▶ **Problem to solve**:
Write out each line below exactly as it appears.

▶ **Given material**:
━━━━━━
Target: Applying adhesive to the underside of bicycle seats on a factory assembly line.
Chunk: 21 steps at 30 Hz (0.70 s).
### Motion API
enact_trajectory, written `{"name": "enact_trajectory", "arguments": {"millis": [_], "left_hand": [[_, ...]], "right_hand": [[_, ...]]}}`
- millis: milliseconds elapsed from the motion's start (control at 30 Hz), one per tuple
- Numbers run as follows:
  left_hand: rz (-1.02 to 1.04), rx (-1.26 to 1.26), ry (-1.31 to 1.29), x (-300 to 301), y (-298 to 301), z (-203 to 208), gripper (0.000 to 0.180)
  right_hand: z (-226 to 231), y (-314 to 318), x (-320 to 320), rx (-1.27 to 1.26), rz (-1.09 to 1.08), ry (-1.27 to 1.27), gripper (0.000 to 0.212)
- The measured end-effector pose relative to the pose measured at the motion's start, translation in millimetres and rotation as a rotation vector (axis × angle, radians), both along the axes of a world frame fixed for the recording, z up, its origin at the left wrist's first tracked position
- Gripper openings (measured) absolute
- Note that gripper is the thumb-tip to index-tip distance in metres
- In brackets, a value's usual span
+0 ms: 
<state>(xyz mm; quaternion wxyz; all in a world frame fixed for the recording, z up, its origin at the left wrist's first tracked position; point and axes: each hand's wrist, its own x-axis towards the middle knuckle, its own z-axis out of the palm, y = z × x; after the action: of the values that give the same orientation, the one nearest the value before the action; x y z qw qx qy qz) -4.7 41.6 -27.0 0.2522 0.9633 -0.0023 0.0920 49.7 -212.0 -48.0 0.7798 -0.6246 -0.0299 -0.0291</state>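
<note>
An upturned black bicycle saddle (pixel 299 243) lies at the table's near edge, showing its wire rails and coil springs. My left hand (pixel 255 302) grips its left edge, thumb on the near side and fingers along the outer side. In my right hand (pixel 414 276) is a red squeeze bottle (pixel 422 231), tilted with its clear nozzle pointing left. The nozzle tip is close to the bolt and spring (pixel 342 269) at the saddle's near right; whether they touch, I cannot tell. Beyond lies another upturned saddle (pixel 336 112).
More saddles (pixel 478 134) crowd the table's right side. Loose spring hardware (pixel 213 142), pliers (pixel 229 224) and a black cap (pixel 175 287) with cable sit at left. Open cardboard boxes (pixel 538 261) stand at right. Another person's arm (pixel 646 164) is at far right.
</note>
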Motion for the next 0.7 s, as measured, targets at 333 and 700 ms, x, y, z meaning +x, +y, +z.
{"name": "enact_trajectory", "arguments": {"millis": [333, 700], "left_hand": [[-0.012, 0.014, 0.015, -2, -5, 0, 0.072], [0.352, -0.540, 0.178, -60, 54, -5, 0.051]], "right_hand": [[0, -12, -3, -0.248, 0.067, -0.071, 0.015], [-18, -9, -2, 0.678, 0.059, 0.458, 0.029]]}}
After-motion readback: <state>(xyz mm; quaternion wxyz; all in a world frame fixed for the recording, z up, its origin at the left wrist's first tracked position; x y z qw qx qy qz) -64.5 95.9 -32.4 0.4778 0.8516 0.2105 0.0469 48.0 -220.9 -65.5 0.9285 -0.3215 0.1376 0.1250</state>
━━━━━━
▶ **Reply to the task**:
Target: Applying adhesive to the underside of bicycle seats on a factory assembly line.
Chunk: 21 steps at 30 Hz (0.70 s).
### Motion API
enact_trajectory, written `{"name": "enact_trajectory", "arguments": {"millis": [_], "left_hand": [[_, ...]], "right_hand": [[_, ...]]}}`
- millis: milliseconds elapsed from the motion's start (control at 30 Hz), one per tuple
- Numbers run as follows:
  left_hand: rz (-1.02 to 1.04), rx (-1.26 to 1.26), ry (-1.31 to 1.29), x (-300 to 301), y (-298 to 301), z (-203 to 208), gripper (0.000 to 0.180)
  right_hand: z (-226 to 231), y (-314 to 318), x (-320 to 320), rx (-1.27 to 1.26), rz (-1.09 to 1.08), ry (-1.27 to 1.27), gripper (0.000 to 0.212)
- The measured end-effector pose relative to the pose measured at the motion's start, translation in millimetres and rotation as a rotation vector (axis × angle, radians), both along the axes of a world frame fixed for the recording, z up, its origin at the left wrist's first tracked position
- Gripper openings (measured) absolute
- Note that gripper is the thumb-tip to index-tip distance in metres
- In brackets, a value's usual span
+0 ms: 
<state>(xyz mm; quaternion wxyz; all in a world frame fixed for the recording, z up, its origin at the left wrist's first tracked position; point and axes: each hand's wrist, its own x-axis towards the middle knuckle, its own z-axis out of the palm, y = z × x; after the action: of the values that give the same orientation, the one nearest the value before the action; x y z qw qx qy qz) -4.7 41.6 -27.0 0.2522 0.9633 -0.0023 0.0920 49.7 -212.0 -48.0 0.7798 -0.6246 -0.0299 -0.0291</state>
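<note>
An upturned black bicycle saddle (pixel 299 243) lies at the table's near edge, showing its wire rails and coil springs. My left hand (pixel 255 302) grips its left edge, thumb on the near side and fingers along the outer side. In my right hand (pixel 414 276) is a red squeeze bottle (pixel 422 231), tilted with its clear nozzle pointing left. The nozzle tip is close to the bolt and spring (pixel 342 269) at the saddle's near right; whether they touch, I cannot tell. Beyond lies another upturned saddle (pixel 336 112).
More saddles (pixel 478 134) crowd the table's right side. Loose spring hardware (pixel 213 142), pliers (pixel 229 224) and a black cap (pixel 175 287) with cable sit at left. Open cardboard boxes (pixel 538 261) stand at right. Another person's arm (pixel 646 164) is at far right.
</note>
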Motion for the next 0.7 s, as measured, targets at 333 and 700 ms, x, y, z meaning +x, +y, +z.
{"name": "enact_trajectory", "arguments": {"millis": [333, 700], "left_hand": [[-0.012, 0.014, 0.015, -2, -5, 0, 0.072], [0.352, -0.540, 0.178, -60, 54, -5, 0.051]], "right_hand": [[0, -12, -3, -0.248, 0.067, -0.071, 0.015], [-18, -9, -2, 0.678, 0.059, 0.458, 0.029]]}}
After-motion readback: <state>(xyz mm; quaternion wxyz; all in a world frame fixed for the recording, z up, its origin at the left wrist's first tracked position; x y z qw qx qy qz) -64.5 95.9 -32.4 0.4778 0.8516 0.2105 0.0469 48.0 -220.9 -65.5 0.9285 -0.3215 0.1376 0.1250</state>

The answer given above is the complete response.